The world's experience has shown that these dual dimensions, material and spiritual, are best achieved within the norms and institutions of constitutional democracy founded on the dignity and rights of every individual, personal responsibility and social solidarity. To do this requires a strong sense of national identity overriding our divided history, past injustices and current differences.

I emphasise this point because the great Western democracies have been building towards a crisis for decades. In contrast to the transparent divisions and backbiting which have become rampant within parts of the West, closed, totalitarian China offers an apparent refuge to the fearful. This is a dangerous mirage but an attractive prize to the authoritarians and greedy amongst us..

For South Africa to pry itself loose from the opportunistic, incoherent and corrupt past two decades is an immense political task. The CV19 epidemic has provided the incentive to take the first steps in that direction and that is to be applauded.

But for it to continue over into the post-Covid era will only be achievable if a critical mass of our citizens and political and civil leadership fully understood both the need and the opportunity.

But let's be clear, the cards are stacked against success.

Humans are ill-equipped to make drastic changes in the absence of acute threat. It is extremely difficult to think outside our customary mental boxes especially when the incentives to do so are distant. We respond mostly to current pressures and opportunities.

For many amongst the elite the current situation suits them just fine and they will fiercely resist changes which could restrain their power and perks. South Africans are historically divided and, all too often, politically immature, and our popular media often exacerbates division and distrust for self-serving reasons. We are flooded with identity narratives which divide rather than unite but are globally disseminated by a mainly Western academic-media complex.

As already pointed out such chaotic situations invite totalitarian alternatives and many see communist authoritarian regimes as attractive, especially if they are either at the top of the heap or desperate.

In this context, my proposal must be seen as radical and over-optimistic. And it is if one pre-supposes a one-step quick fix. It is anything but that.

But I'm suggesting that within and between the political parties a conversation is started even now in which opportunities for a much better post-Covid politics are taken seriously and the process of operationalising this vision is commenced with all possible urgency.

Political reform of the scope and dimensions envisaged here will be a long and difficult grind. It will require faith in the power of idea whose time has come and the clarity and strength to withstand the mockery, diversions and provocations of political opponents while still remaining open to cooperation and dialogue.
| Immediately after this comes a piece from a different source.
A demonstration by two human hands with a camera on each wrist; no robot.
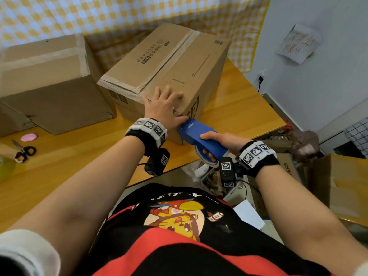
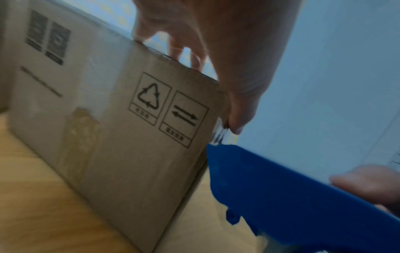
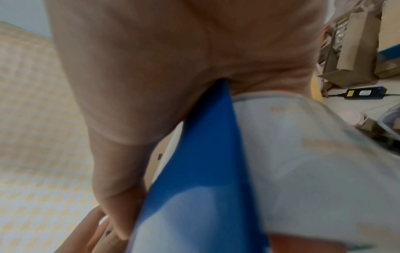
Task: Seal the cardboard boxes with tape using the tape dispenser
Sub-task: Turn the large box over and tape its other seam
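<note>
A large cardboard box lies on the yellow table, with tape along its top seam. My left hand rests on the box's near top corner with fingers spread. Its thumb reaches down the corner edge to a shiny bit of tape at the nose of the dispenser. My right hand grips the blue tape dispenser, whose nose is against the box's near side. The left wrist view shows the dispenser just below the thumb. The tape roll sits under my right hand.
A second taped box stands to the left, close to the first. Scissors and a pink object lie at the table's left. Boxes and clutter fill the floor to the right. A checkered cloth hangs behind.
</note>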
These ideas are not new but the times are. It is at such critical junctures that opportunities for decisive change becomes possible as encapsulated in the quote at the beginning of this post. Charles Eisenstein put it this way "Covid-19 is like a rehab intervention that breaks the addictive hold of normality. To interrupt a habit is to make it visible; it is to turn it from a compulsion to a choice."

Let's make this true for South Africa.